International trade, tank farms and heavy industry compete with the public’s desire for greater access to the river.
In her State of the City speech in 2001, then-Mayor Vera Katz introduced an ambitious new program called River Renaissance with the goal of improving both the economy and ecology of the Willamette River. To that end, city planners have been collecting ideas and exploring strategies to restore the river’s ecosystem without infringing on the needs of business. The end result of that effort is a deeply complex River Plan for the North Reach of the Willamette, with a plethora of new maps, charts and recommended policies. The plan offers much for industry, including $586.8 million in transportation infrastructure, but harbor businesses have united to attack it bitterly, saying it would raise costs and kill development. The overwhelmingly negative response from businesses has held up passage of the River Plan.
Part of the plan calls for more than 20 new restoration sites within the harbor for businesses to mitigate for the environmental impacts of new development.

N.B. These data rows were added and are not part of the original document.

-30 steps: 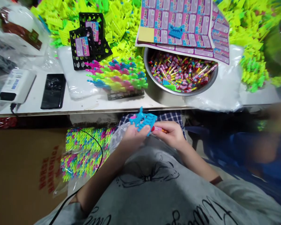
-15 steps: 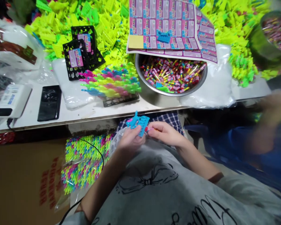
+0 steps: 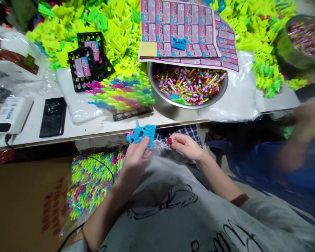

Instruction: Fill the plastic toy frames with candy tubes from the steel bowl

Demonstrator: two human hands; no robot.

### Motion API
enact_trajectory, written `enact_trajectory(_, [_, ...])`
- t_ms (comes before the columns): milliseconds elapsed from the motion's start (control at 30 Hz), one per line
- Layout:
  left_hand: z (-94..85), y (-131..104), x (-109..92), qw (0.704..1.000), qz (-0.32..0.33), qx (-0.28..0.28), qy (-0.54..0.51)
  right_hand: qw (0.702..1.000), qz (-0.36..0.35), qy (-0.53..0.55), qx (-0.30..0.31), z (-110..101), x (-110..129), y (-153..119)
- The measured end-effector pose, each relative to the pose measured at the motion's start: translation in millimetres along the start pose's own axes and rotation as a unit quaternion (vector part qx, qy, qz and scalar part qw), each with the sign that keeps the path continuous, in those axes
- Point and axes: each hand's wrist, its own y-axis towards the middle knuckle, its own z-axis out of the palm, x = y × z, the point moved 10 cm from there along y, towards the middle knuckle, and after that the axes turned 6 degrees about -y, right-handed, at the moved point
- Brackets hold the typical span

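My left hand is closed on a blue plastic toy with a comb-like toothed edge and a pink spot at one end. To its right, apart from the toy, my right hand pinches a small wrapped candy with a red end; the rest is hidden by the fingers. Both hands are over my lap, just in front of the table edge. Past them stands a metal bowl of small candy tubes. Left of the bowl, a stack of colourful plastic toys lies on a black perforated tray.
Printed label sheets cover the bowl's back rim, with a blue toy piece on them. A phone and white device lie left. Yellow-green toys heap behind. A person's blurred arm is at right.
My left hand has moved left with the blue toy. A gap now separates it from my right hand, which still pinches the candy, its red end showing more.
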Motion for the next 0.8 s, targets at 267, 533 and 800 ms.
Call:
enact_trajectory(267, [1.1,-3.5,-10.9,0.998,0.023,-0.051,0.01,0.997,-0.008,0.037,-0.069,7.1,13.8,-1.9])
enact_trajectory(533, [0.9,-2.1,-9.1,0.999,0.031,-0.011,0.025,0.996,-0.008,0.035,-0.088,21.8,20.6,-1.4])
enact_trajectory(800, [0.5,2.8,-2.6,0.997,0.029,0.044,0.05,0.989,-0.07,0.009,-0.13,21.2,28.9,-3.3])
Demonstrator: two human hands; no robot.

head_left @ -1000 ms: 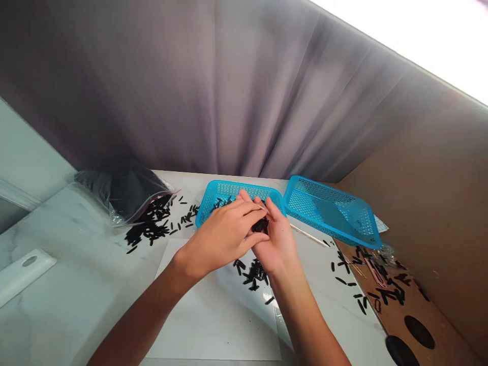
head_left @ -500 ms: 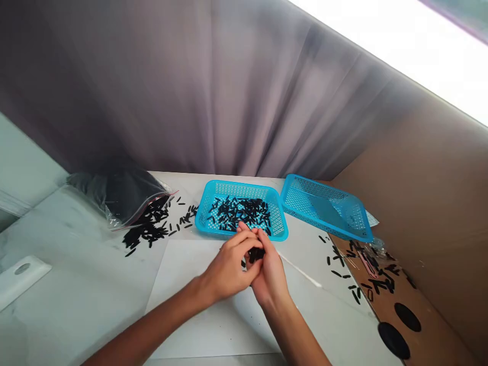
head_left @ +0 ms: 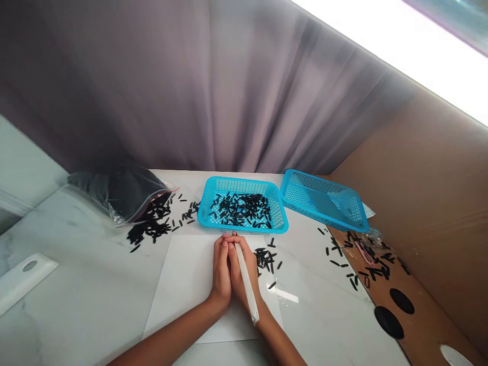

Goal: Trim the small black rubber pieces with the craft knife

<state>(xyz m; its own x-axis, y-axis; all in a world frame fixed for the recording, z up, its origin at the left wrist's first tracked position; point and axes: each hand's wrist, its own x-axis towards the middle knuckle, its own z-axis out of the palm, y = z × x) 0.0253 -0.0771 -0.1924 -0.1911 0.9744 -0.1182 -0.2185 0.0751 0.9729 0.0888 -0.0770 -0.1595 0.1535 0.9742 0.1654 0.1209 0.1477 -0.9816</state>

Businesses unable to restore their own properties could pay to restore these “mitigation banks.”
Gardner of the Working Waterfront Coalition says new fees and complicated new rules are the last things harbor businesses need in this economy, with the uncertainty of Superfund already slowing development. The coalition presented a letter of protest to the Portland Planning Commission in June, asking, “Why would a company invest in the harbor if permitting and fees are so much more complex and costly than they would be elsewhere? The proposed plan also reduces our ability to compete globally and react quickly to changing market opportunities. The result is lost jobs for the city and the region.”
Environmentalists such as Bob Sallinger, of the Audubon Society of Portland, who joined Gardner on a committee that helped craft the plan, are not sympathetic. “These companies and their shareholders profited from the degradation of the river,” he says. “They have the responsibility to pay for that damage, and to make sure it doesn’t happen again.”
The dispute has grown increasingly contentious and resulted in a series of behind-closed doors negotiations between Mayor Adams and industry representatives. Adams says he is committed to finding a solution that works for the business community as well as the environment. “We’ve got a lot of work to do but collectively we are more than up to the task,” he says. “I refuse to accept that it’s either green or it’s good for business. We have proven in Portland that you can accomplish both.”
That may be true in parts of Portland, but it is not yet true in the Portland Harbor Superfund site. It will take decades of fighting, negotiating, encouraging and cajoling to restore the Lower Willamette River and set a course toward a more sustainable future for Portland Harbor. The transition is unlikely to be pleasant and almost certain to be expensive, time consuming and mind-numbingly complex. It is also crucial, to Oregon as well as Portland.
The harbor economy has brought prosperity to the region for 150 years, and it has the potential to do so for another 150 years into the future. But progress will remain sluggish until the river is cleaned up and the stifling weight of Superfund is lifted.